Closed Bug 1816540 Opened 3 years ago Closed 2 years ago

Canceling SMTP send before progress reaches 100% doesn't stop the transfer. Mail is still sent.

Categories

(MailNews Core :: Networking: SMTP, defect)

Thunderbird 108
defect

Tracking

(thunderbird_esr115 fixed)

RESOLVED FIXED
122 Branch
Tracking Status
thunderbird_esr115 --- fixed

People

(Reporter: gds, Assigned: gds)

References

(Regression)

Details

(Keywords: regression)

Attachments

(1 file, 4 obsolete files)

I noticed this while working on bug 1745130 and made a note about it here near the bottom of the comment: https://phabricator.services.mozilla.com/D169263#inline-936046

When testing https://searchfox.org/comm-central/rev/a3c3161bb7688e40e6f61dfe0d9af852f5439ce7/mailnews/compose/src/SmtpService.jsm#161, I sent a very large message, about 16M. The progress in percent shows as expected but if I click "Cancel" during the send it does not stop the send. The message is still sent even if I cancel the transfer immediately or well before reaching 100%.

After clicking cancel, the progress dialog goes away and after a while the messages appears saying the message was sent (it really was) but not saved to sent folder (and it's not saved). Clicking retry or save to local at this point doesn't work either. The message remains on screen and save to drafts, template or file does work so there is no real data loss.

In the SMTP sending code linked to above there is a comment that says: "In practice, chunks are buffered by TCPSocket, progress reaches 100% almost immediately". It looks like the code transfers in 64K chunks so I doubt that it can buffer 16M immediately and then send it. But I could be wrong.

See Also: → 258232

(guessing this alis also fails on older versions)

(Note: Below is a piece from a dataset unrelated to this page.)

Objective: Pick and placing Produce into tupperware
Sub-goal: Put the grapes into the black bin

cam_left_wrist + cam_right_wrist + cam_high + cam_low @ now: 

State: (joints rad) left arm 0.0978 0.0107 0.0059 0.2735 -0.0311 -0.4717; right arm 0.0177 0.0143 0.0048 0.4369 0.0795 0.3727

Version: unspecified → Thunderbird 91

Don't know about 91. But I have 68.10.0 on an old laptop I seldom use and it does cancel the SMTP send so it's not received at the destination.
It does cancel the transfer but the response message is a bit inaccurate:

The message could not be sent because the connection to Outgoing server (SMTP) 
<server name>  was lost in the middle of the transaction. Try again. 
[OK]

I guess hitting cancel causes the connection break so technically it's accurate.

There's a possibility this bug is linux specific. I've received reports that it does cancel the send properly on windows. I haven't tested it myself on windows yet.

OS: Unspecified → Linux

Tried it with today's daily 113a on windows and see the same thing. Cancel while sending in progress (e.g., 50%) still does the SMTP send and 16M message received at yahoo account. So, for now, setting Platform/OS to All.
Tried it with 102.9.0 on windows and it cancelled the send correctly so this appears to be a regression caused by a post-102 change.

Keywords: regression
OS: Linux → All
Version: Thunderbird 91 → Thunderbird 113

I remembered I actually saw this first at nightly 2023-01-18 so after downloading several nightlies and bisecting I found that the problem first occurs on 2022-11-04. The comm-central pushlog for that date show a couple of changes related to SMTP:
https://hg.mozilla.org/comm-central/pushloghtml?startdate=2022-11-04&enddate=2022-11-05
So maybe https://hg.mozilla.org/comm-central/rev/880b61ab6557243f3a0a1e90fb17510f69d0c02a or
https://hg.mozilla.org/comm-central/rev/b68d61082ca1287e5dc9edc1309a545762d10fa5

Hardware: Unspecified → All
Version: Thunderbird 113 → Thunderbird 108
See Also: → 1824401

Bug 136871 made sendMailMessage() async by calling async withClient() here:
https://hg.mozilla.org/comm-central/rev/880b61ab6557#l4.27
During debugging we noticed that this affects the out-parameter outRequest which pretends to be a nsIRequest when in fact only the cancel() method is populated: https://hg.mozilla.org/comm-central/rev/880b61ab6557#l4.213. This out-parameter is now returned null in the caller in MessageSend.jsm, and that damages cancelling later here:
https://searchfox.org/comm-central/rev/f8c1a9e5db5ea9efeb0ef6c1a996c25d039ae3d3/mailnews/compose/src/MessageSend.jsm#313-314

IOW, before bug 136871 with a sync sendMailMessage() passing the out-parameter worked, it was seen in the caller as

this._smtpRequest Object { value: XPCWrappedNative_NoHelper }

After bug 136871 the out-parameter comes back as Object { value: null }.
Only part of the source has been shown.